It is time for European citizens to demand not a penny more of their tax money be spent on Israeli military and security corporations

As European leaders are gathered in Brussels to discuss the future of the EU, they would be well advised to put into effect values of accountability, justice and solidarity - and halt funding for Israel's repressive apparatus against Palestinians.

The EU has funnelled hundreds of millions of euros to sustain Israel’s regime of occupation and apartheid through its research and development funding schemes.

Protests are currently growing against "Lawtrain", a five million euro project funded by the EU that brings together the Israeli Ministry for Public Security and the Israeli National Police with their counterparts from Belgium, Portugal and Spain. Lawtrain sees companies, universities and research institutes coming together to develop technology that unifies methodology for police interrogations.

The UN Committee Against Torture in May once again exhorted Israel to outlaw torture and highlighted ongoing practices of torture and ill-treatment in the interrogation process, in particular against Palestinian juveniles.

Children brutalised

A Palestinian report has shown that 97 percent of Palestinian minors in Israeli detention had no access to legal advice before and during questioning. During interrogation, 28.7 percent were subjected to verbal abuse or intimidation, solitary confinement or sexual assault, 27.5 percent were exposed to physical violence including choking, punching, and hitting the child's head against the wall.

Yet European institutions are using taxpayers’ money in this four-year project, initiated from Israel, to develop software to enhance interrogation skills that builds on the experience of the Israeli police forces. They promote cooperation beyond so-called "gaps of culture, legislation, interrogation style", normalise illegal interrogation methodologies and Israel’s system of control and military repression and assist in its maintenance. Lawtrain may even serve as a gateway for the proliferation of inhumane treatment into European justice systems.

In Portugal, civil society groups have launched a public campaign against their government’s participation in the project. The Portuguese Communist Party, on whose support the government depends, and the Green Party have asked the government to get out of the project it inherited from the past administration. In Belgium, civil society is mobilising and media in both countries have criticised the project.

Even within EU circles, cooperation with the Israeli police is controversial. In 2014, an EU working document proposed ending cooperation with the Israeli police, given that their headquarters are located in a settlement in occupied East Jerusalem.

Last year, the European Council on Foreign Relations proposed similar measures. The Europol-Israel cooperation agreement seems stalled and faces ongoing criticism.
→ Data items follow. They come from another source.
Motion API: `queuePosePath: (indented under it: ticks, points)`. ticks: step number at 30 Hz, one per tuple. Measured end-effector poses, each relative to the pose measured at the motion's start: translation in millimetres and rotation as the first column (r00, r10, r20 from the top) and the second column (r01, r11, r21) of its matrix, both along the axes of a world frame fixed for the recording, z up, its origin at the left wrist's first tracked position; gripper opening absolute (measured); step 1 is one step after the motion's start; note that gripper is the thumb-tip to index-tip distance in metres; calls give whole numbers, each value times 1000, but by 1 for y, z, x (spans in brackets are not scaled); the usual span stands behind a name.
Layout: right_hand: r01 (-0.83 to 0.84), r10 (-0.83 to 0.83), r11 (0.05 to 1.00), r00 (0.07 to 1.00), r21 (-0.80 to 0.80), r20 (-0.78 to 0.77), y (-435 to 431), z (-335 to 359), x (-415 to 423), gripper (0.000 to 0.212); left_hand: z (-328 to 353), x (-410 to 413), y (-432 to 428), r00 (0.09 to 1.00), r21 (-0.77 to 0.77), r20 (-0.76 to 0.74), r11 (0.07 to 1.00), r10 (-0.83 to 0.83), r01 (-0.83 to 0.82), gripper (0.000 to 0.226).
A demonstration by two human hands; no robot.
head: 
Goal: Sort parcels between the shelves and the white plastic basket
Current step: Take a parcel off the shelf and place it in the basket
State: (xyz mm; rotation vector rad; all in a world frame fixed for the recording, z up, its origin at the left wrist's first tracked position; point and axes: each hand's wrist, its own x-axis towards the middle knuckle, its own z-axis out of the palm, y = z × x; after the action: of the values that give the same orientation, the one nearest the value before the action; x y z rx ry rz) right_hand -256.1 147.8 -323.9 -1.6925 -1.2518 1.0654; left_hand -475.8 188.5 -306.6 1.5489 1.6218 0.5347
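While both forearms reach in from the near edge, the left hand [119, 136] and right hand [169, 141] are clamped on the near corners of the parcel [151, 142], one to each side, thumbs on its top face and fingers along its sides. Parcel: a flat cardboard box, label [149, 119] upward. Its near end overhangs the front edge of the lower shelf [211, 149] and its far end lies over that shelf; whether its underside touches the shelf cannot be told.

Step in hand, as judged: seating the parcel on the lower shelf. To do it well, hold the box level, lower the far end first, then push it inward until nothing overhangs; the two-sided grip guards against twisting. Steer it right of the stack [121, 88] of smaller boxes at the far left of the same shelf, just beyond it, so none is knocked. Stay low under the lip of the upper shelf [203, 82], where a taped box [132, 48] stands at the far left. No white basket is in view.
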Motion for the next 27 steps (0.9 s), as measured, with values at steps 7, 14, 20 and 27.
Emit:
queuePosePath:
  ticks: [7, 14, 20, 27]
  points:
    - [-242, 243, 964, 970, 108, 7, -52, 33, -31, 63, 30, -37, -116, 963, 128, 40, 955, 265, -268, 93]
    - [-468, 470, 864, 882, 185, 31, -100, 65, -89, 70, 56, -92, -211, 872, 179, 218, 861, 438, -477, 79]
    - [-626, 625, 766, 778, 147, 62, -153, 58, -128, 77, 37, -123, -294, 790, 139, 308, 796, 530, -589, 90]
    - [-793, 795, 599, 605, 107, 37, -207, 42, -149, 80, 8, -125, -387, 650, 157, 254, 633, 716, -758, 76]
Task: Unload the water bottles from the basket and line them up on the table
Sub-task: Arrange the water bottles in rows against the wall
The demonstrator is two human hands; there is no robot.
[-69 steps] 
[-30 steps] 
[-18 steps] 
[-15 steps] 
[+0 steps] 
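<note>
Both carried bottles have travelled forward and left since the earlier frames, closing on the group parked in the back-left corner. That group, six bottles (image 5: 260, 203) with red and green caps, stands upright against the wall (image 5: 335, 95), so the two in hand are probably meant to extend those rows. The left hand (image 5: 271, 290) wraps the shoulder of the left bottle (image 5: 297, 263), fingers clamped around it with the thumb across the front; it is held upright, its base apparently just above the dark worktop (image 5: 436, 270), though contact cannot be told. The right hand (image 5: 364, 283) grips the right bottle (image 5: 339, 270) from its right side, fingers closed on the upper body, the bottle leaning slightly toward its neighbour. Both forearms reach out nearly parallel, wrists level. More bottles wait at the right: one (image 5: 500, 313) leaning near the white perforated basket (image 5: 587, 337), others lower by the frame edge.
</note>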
The EU Commission’s response that "information obtained in obvious violation of human rights will not be processed" seems to ignore the reality that the Israeli system is built on human rights violations.

Unfortunately, Lawtrain is not the only project supporting the Israeli occupation in the almost €80 billion allocated to the EU's research programme Horizon 2020.

Dual use deception

EU research funding is concentrated on large multinational companies involved in multiple projects, among them a number of military companies. Though EU rules forbid funding for military technology, its guidelines on dual use allow the development of military technology as long as the project itself is aimed at civil use.

Israel admits systematic military application of dual use capacity. As Isaac Ben-Israel, chairman of the Israel Space Agency, puts it: “Because we are a small country, if you build a small-satellite production line, say at IAI [Israeli Aerospace Industries], it will be used for military and for commercial.” Funding the Israeli military and security sector directly fuels its capacity to maintain Israel’s system of apartheid and occupation.

As long as the EU Commission continues to finance the development of Israeli capacity to implement gross violation of international law and human rights, all EU condemnations of Israeli illegal practices and foreign policy efforts remain futile exercises. Israel will continue to reject any effort to achieve peace and respect for international law, just as it has snubbed the current Paris Initiative for peace talks.

Between 2007 and 2013, the EU has financed over 1500 research and development projects with Israeli participation. Israeli Aerospace Industries (IAI) has participated in projects to develop unmanned vehicle technology, funded with almost 15 million euro.

Killer drones

The Oparus project has developed remote piloted aircraft, such as those provided by IAI for the military aggressions against Lebanon and Gaza, as well as thermal imaging technologies. Col. Desmond Travers, member of the UN fact finding mission on Operation Cast Lead in Gaza in 2009, has stated that "thermal imaging technologies are likely to have been used to identify high occupancy targets. Such targets arose when Palestinians fled to relatives or friends houses in areas of Gaza believed to be safe".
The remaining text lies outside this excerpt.